• Prompt
Whenever a line in the data below includes the string "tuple", copy it out.

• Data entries
-- Opening Marker --

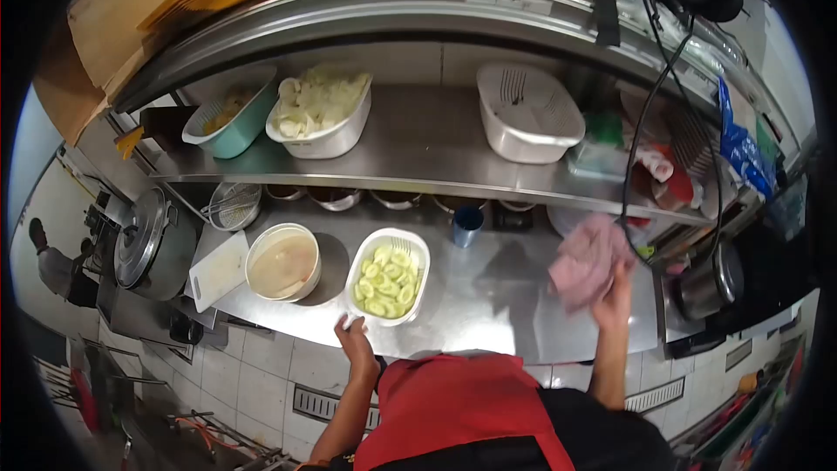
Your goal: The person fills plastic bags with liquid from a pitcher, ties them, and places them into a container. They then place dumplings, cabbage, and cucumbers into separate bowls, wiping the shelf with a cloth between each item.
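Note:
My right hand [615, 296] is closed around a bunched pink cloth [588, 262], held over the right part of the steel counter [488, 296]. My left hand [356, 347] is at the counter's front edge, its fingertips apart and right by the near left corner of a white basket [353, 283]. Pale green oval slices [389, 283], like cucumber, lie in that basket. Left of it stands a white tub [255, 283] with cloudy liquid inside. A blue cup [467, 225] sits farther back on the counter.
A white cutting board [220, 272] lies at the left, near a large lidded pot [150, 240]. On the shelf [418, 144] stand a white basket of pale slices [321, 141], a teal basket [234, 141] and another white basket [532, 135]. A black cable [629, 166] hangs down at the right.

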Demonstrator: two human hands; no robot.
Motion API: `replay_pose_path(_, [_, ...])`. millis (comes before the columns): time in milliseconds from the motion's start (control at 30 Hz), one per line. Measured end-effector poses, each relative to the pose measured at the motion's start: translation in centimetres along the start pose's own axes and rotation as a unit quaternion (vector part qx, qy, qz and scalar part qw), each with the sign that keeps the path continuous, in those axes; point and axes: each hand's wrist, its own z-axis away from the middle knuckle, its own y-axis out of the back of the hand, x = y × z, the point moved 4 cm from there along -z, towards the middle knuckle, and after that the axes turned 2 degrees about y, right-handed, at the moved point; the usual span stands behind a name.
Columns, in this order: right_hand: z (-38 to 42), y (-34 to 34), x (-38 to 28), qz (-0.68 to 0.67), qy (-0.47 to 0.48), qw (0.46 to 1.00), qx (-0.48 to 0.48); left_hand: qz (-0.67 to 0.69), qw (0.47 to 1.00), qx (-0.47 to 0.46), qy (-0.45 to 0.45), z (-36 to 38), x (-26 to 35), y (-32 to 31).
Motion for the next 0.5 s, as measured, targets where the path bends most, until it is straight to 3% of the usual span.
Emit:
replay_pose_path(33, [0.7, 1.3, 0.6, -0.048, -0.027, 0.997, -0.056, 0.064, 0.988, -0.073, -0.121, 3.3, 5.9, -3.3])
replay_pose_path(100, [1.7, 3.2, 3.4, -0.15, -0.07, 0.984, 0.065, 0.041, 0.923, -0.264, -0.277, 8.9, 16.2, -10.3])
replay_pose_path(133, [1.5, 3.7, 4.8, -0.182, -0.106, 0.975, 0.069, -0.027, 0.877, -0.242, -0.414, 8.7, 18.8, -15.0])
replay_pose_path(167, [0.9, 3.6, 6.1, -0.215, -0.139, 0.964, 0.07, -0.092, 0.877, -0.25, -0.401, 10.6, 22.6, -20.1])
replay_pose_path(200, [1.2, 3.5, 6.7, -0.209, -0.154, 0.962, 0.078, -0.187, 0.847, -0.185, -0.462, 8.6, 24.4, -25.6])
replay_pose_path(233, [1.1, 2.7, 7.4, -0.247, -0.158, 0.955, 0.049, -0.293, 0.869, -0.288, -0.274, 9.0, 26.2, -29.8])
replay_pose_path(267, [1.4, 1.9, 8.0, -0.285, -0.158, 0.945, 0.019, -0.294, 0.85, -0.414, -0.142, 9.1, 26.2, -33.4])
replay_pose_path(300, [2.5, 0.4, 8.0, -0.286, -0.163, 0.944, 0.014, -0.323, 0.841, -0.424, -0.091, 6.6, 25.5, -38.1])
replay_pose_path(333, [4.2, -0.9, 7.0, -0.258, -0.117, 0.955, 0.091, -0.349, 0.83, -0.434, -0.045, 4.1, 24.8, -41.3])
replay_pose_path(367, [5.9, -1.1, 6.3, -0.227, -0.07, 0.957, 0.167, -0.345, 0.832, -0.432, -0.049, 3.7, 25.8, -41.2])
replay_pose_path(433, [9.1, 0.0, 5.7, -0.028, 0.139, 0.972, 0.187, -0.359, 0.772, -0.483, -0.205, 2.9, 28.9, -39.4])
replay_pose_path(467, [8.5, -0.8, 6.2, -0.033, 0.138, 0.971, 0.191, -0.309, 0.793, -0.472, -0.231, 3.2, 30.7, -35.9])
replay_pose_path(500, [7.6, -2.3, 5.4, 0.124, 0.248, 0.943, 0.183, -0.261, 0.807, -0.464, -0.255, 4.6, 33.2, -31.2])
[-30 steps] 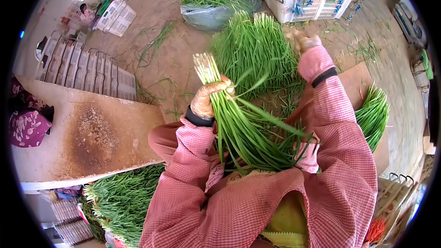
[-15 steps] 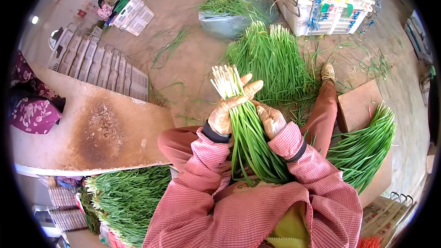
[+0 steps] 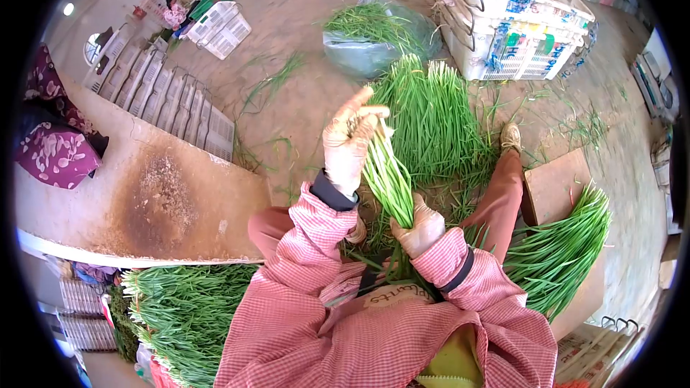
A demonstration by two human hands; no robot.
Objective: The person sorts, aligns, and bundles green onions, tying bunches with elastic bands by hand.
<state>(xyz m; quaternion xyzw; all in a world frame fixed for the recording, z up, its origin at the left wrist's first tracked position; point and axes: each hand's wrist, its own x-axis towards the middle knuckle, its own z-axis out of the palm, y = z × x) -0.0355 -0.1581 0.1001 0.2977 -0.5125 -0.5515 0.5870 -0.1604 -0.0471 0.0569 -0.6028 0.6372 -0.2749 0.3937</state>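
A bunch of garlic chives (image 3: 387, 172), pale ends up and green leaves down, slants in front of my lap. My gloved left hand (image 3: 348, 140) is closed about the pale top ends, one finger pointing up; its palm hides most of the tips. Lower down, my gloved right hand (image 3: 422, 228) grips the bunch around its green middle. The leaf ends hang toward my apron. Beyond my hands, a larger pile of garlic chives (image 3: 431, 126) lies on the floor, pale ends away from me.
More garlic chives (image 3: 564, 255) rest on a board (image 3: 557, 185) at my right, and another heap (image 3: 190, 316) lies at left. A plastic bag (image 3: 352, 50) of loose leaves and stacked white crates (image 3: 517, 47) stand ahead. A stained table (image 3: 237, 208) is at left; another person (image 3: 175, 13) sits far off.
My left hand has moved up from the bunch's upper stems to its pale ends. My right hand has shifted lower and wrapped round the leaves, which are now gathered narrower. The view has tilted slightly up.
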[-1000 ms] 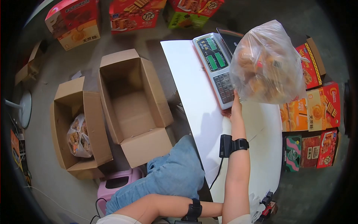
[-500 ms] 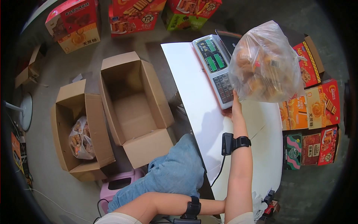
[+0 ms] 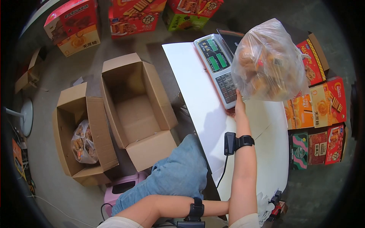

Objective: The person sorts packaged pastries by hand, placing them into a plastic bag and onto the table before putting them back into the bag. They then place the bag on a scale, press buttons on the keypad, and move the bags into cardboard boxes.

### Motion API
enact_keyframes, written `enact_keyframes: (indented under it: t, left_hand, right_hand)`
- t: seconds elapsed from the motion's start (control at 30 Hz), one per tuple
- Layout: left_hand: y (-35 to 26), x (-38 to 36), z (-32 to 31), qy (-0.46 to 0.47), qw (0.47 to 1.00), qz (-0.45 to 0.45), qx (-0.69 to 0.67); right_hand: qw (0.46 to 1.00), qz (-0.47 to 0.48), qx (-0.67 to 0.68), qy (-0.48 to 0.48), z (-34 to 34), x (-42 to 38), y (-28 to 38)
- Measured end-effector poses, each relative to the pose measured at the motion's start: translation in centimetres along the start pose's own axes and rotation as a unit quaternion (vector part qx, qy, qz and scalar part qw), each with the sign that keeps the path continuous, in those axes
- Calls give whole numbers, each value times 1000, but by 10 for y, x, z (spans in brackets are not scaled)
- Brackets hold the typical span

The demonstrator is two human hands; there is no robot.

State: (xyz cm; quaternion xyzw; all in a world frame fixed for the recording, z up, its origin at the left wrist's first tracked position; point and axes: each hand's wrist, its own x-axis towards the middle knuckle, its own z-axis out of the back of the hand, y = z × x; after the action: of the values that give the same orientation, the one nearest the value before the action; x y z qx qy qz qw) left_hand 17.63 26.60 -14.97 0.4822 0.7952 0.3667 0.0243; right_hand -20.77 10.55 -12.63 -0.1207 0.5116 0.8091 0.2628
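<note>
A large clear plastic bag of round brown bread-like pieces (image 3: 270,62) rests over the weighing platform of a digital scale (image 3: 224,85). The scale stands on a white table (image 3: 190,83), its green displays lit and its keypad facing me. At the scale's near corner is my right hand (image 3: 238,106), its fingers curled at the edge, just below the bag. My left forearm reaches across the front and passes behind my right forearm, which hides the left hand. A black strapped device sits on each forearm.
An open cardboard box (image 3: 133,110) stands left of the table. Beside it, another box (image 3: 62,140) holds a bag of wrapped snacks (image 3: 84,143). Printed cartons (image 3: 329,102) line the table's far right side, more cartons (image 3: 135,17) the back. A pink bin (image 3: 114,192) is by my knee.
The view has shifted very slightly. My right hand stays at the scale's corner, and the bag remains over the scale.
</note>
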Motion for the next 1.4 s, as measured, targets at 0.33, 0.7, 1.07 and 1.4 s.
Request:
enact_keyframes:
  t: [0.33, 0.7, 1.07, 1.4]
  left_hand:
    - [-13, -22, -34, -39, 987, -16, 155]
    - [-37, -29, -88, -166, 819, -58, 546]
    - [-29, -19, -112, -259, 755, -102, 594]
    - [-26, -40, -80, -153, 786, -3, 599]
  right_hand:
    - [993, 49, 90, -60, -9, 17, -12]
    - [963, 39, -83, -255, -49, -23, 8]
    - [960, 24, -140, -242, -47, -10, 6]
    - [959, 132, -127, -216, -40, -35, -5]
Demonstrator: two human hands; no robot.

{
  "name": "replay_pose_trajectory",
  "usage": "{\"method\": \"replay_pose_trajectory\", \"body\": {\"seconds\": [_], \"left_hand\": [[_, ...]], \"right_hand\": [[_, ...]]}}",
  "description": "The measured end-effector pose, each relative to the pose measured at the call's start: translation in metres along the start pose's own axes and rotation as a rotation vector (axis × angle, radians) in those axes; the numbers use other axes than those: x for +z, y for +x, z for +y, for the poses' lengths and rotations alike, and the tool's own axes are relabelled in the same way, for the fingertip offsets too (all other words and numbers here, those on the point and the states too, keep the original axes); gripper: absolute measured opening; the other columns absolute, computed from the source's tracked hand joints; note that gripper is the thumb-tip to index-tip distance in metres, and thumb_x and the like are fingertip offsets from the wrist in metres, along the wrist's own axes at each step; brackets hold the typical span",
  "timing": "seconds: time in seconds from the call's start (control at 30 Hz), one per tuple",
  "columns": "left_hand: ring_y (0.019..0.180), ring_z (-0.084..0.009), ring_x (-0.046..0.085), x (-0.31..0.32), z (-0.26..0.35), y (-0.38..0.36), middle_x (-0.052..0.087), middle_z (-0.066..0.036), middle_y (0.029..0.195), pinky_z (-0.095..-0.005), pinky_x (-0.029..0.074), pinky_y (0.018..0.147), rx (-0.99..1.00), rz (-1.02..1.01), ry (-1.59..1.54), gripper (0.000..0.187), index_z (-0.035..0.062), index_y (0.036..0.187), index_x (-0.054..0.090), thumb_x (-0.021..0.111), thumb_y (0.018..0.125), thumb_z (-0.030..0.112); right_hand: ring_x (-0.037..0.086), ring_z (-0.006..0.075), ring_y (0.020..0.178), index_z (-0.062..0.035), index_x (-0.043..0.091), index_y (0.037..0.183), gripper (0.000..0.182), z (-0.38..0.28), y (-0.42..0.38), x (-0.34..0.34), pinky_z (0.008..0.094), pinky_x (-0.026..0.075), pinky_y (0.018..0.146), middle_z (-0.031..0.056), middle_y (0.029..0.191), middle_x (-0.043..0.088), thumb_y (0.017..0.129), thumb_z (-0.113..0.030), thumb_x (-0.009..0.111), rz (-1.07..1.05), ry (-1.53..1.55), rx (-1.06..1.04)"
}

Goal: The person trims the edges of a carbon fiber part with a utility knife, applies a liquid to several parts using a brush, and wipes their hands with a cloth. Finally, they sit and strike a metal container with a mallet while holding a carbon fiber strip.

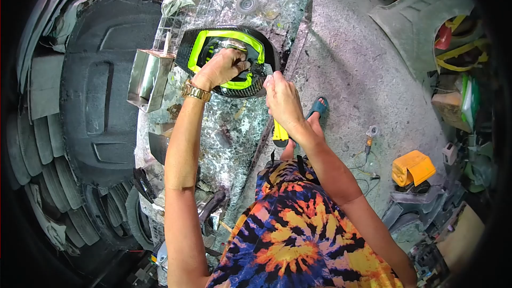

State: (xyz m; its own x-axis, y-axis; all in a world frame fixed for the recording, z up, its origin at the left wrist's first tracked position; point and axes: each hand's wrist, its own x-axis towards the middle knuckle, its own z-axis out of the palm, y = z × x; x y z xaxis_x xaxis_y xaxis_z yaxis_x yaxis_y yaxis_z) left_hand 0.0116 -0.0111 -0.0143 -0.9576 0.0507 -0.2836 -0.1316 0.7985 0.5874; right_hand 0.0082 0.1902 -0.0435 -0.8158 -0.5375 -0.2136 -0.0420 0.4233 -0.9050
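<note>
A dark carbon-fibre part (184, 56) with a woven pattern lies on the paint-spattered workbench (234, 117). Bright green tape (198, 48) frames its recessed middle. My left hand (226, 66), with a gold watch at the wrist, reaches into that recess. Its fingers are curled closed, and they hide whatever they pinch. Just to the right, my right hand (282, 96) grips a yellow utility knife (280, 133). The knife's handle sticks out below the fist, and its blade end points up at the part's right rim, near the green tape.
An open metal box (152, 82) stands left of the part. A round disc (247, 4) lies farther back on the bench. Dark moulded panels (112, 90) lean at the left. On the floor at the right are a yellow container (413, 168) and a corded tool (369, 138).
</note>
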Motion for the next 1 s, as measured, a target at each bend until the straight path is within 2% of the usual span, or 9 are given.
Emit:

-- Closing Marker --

• Written solution
- t: seconds elapsed from the motion's start (control at 30 Hz), one per tuple
  "timing": "seconds: time in seconds from the call's start (control at 30 Hz), one per tuple",

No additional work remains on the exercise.